A Organização Mundial da Saúde (OMS) orientou que não é recomendada neste momento a vacinação em massa para controlar o surto de varíola do macaco, porém, recomendou o imunizante para grupos prioritários.

Segundo a agência de saúde da ONU, o público inclui profissionais de saúde em risco, equipes de laboratório que atuam com ortopoxvírus, especialistas em análises clínicas que realizam diagnóstico para a doença e outros que possam estar em risco de acordo com autoridades nacionais de saúde pública.

A recomendação foi feita em um documento provisório publicado nesta terça-feira, 14.

A OMS ainda orienta a profilaxia pós-exposição (PEP) para contatos de pessoas que tiveram a doença confirmada.

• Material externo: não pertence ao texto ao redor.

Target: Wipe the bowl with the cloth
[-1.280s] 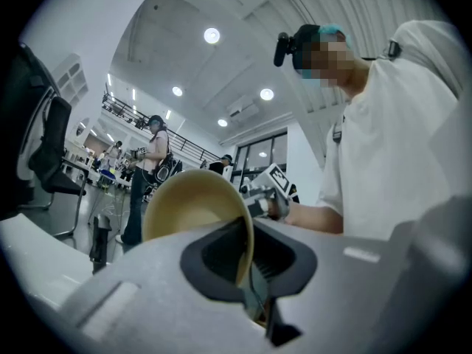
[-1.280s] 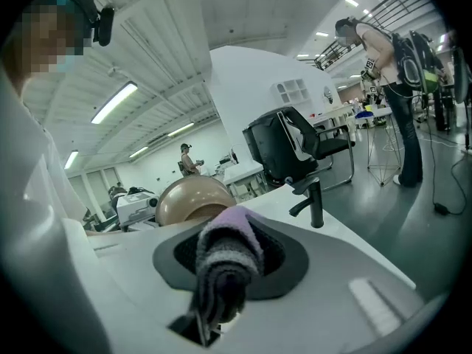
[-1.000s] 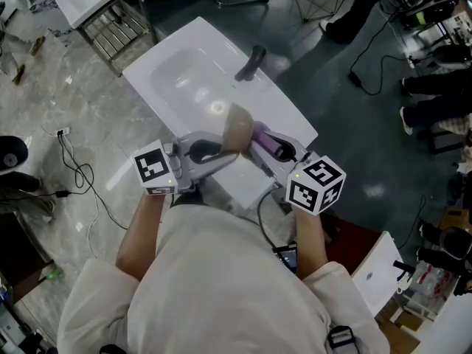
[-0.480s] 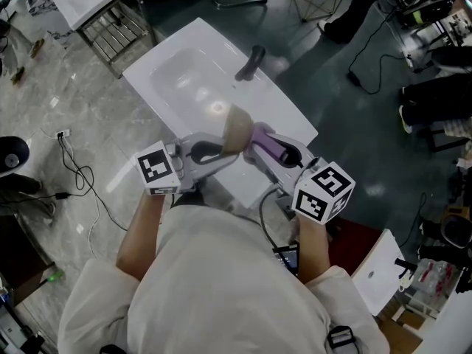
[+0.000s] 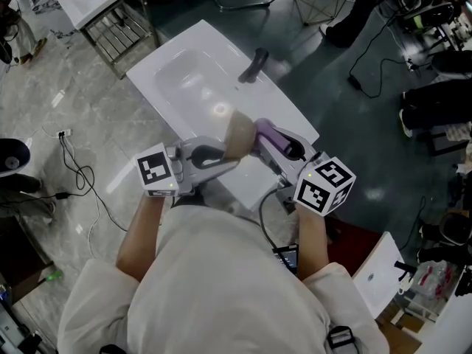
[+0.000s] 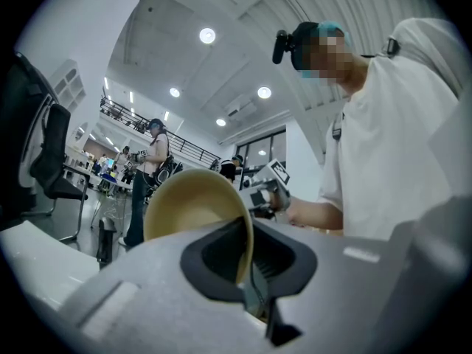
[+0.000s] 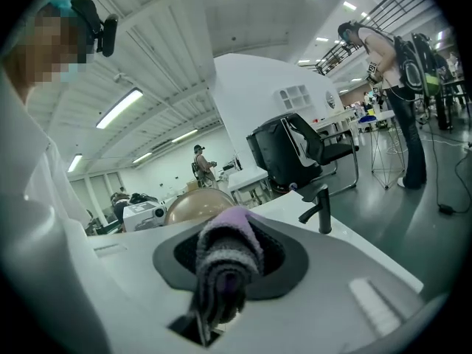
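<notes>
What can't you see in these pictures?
- Head view: whether the cloth touches the bowl; too small, they overlap.
- Left gripper view: the bowl's lower inside, hidden by the left gripper.
- Right gripper view: most of the bowl, hidden behind the cloth.

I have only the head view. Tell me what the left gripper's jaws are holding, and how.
Observer: The left gripper is shut on the rim of the tan bowl. The bowl's thin wall runs between the jaws, and its hollow side shows in the left gripper view.
Operator: Now report the right gripper.
Observer: The right gripper is shut on the cloth, a purple-and-grey striped bunch that bulges out past the jaws.
</notes>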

Nesse caso, usando uma vacina de segunda ou terceira geração.

Documento da OMS

Visão geral

O objetivo da resposta global ao surto de varíola dos macacos é controlar o surto e usar efetivamente fortes medidas de saúde pública para impedir a propagação da doença. O uso criterioso de vacinas pode apoiar essa resposta. Esta orientação provisória, desenvolvida com o aconselhamento e apoio do Grupo de Trabalho Ad-hoc do Grupo Consultivo Estratégico de Peritos (SAGE) sobre vacinas contra a varíola e a varíola símia, fornece as primeiras recomendações da OMS sobre vacinas e imunização para varíola símia. Seguem os pontos-chave.

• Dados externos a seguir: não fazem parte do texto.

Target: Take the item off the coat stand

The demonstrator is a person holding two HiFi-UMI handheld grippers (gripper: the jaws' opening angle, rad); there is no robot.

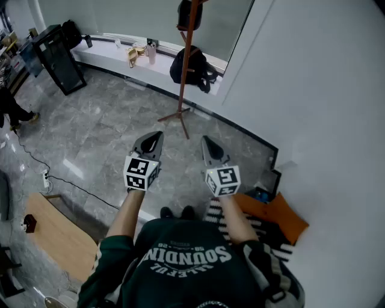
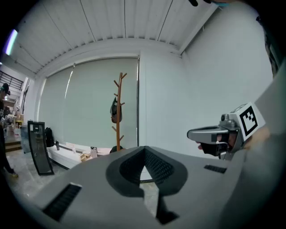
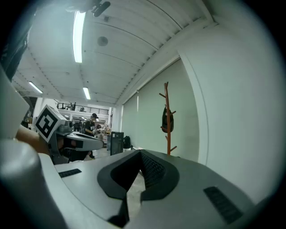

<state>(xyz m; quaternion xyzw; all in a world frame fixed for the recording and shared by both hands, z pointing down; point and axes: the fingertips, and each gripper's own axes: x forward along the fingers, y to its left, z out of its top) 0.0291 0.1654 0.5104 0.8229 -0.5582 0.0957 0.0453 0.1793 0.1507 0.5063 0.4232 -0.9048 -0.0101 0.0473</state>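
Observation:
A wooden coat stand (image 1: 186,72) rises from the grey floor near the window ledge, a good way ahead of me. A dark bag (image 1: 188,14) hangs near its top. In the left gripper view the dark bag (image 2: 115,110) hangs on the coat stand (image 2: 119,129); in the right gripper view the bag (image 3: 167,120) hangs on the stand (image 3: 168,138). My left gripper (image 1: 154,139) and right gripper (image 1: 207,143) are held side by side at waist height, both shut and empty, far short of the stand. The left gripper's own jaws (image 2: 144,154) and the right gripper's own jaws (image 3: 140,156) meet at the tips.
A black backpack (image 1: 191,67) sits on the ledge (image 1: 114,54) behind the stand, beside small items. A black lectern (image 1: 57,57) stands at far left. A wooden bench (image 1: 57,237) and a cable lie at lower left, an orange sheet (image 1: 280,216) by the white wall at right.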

  • A vacinação em massa não é necessária nem recomendada para varíola no momento.
  • Para contatos de casos, a profilaxia pós-exposição (PEP) é recomendada com uma vacina apropriada de segunda ou terceira geração, idealmente dentro de quatro dias após a primeira exposição para prevenir o aparecimento da doença.
  • A profilaxia pré-exposição (PrEP) é recomendada para profissionais de saúde em risco, pessoal de laboratório que trabalha com ortopoxvírus, pessoal de laboratório clínico realizando testes de diagnóstico para varíola símia e outros que possam estar em risco de acordo com a política nacional.
  • Os programas de vacinação devem ser apoiados por vigilância completa e rastreamento de contatos e acompanhados por uma forte campanha de informação, farmacovigilância robusta, idealmente no contexto de estudos colaborativos de eficácia de vacinas com protocolos padronizados e ferramentas de coleta de dados.
  • As decisões sobre o uso de vacinas contra varíola ou varíola devem ser baseadas em uma avaliação completa dos riscos e benefícios caso a caso.

A maioria das recomendações provisórias fornecidas aqui diz respeito ao uso off-label de vacinas. As orientações serão atualizadas à medida que mais informações estiverem disponíveis.